[Stored items]
= = = = =
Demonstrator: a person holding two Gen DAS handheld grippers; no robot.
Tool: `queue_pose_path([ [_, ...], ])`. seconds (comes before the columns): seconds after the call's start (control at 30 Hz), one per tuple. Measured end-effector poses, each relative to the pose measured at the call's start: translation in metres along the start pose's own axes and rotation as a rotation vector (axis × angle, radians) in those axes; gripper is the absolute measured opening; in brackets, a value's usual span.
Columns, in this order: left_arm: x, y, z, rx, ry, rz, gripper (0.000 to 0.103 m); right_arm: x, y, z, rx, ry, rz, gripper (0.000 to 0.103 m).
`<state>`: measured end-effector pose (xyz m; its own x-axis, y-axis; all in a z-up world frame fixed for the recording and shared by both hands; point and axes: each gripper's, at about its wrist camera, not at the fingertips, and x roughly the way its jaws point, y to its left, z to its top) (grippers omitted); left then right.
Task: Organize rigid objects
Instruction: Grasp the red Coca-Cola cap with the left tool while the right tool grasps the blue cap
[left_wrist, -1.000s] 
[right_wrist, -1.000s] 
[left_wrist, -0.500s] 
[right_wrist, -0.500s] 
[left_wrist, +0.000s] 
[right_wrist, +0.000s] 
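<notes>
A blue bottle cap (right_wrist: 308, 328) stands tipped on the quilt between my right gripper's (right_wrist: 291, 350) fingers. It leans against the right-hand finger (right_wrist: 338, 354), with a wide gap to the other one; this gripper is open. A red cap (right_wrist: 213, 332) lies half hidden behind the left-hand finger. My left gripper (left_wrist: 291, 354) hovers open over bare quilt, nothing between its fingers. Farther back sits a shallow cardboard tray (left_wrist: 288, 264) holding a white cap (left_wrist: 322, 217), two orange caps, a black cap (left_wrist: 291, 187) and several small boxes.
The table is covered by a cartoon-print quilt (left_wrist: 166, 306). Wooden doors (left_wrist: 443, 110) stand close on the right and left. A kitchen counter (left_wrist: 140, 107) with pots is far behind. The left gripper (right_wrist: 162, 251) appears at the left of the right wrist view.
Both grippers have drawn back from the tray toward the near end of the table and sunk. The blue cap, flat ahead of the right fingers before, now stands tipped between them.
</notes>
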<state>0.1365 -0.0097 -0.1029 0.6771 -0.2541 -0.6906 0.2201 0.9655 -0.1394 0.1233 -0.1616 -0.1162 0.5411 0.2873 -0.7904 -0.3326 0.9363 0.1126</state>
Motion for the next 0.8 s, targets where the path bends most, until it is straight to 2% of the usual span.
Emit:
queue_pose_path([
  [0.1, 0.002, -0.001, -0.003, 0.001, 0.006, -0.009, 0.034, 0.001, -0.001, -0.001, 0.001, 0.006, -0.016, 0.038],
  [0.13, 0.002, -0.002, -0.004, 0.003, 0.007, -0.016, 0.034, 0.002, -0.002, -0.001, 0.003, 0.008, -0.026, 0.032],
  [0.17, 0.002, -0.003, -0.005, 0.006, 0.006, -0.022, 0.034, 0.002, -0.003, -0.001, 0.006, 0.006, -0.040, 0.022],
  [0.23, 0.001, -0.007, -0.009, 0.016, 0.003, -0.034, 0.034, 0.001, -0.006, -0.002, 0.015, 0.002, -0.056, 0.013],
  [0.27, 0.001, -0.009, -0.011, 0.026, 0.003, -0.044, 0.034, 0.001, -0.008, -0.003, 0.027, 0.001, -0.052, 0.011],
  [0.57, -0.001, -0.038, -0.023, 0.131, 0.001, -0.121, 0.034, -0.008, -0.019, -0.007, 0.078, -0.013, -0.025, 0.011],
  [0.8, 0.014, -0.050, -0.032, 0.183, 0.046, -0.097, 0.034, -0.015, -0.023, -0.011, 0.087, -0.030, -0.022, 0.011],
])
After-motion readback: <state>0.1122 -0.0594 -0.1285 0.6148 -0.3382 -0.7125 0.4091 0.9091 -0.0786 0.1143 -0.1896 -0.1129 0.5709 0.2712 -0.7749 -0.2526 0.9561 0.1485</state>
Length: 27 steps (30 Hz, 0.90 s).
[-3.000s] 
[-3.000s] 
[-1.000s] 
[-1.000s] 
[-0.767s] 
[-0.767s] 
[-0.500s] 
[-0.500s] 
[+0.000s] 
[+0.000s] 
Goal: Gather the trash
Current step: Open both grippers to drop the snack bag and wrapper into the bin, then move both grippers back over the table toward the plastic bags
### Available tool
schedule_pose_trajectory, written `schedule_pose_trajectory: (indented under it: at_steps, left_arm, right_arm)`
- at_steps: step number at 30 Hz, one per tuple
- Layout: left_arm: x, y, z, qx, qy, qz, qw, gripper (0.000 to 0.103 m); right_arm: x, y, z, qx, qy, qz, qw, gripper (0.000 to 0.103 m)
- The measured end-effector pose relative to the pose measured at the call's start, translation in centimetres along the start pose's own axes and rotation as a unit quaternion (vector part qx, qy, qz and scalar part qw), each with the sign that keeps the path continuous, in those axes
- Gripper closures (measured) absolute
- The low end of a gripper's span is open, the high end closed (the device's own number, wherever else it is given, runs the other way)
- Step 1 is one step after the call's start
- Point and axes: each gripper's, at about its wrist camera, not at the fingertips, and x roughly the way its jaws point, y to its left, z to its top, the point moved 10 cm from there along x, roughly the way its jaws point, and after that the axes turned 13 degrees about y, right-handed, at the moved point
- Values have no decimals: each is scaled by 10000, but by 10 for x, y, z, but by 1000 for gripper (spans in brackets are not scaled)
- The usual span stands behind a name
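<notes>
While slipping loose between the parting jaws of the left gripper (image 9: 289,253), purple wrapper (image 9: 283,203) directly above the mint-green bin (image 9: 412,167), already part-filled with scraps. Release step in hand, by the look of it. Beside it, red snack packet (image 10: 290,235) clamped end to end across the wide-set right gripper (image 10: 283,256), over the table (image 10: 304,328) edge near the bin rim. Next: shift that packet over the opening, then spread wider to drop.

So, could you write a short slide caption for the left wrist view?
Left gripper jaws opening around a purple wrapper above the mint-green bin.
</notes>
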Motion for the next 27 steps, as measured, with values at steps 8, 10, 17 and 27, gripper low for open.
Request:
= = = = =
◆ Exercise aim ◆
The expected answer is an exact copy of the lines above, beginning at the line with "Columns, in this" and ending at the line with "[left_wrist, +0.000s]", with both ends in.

◆ Finished exercise ◆
Columns, in this order: left_arm: x, y, z, rx, ry, rz, gripper (0.000 to 0.103 m); right_arm: x, y, z, rx, ry, rz, gripper (0.000 to 0.103 m).
`<state>`: measured end-effector pose (xyz m; its own x-axis, y-axis; all in a z-up world frame fixed for the recording and shared by both hands; point and axes: each gripper's, at about its wrist camera, not at the fingertips, and x roughly the way its jaws point, y to its left, z to its top) (grippers omitted); left then right.
Task: Organize rigid objects
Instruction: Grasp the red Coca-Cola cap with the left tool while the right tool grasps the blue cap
[left_wrist, -1.000s] 
[right_wrist, -1.000s] 
[left_wrist, -0.500s] 
[right_wrist, -0.500s] 
[left_wrist, +0.000s] 

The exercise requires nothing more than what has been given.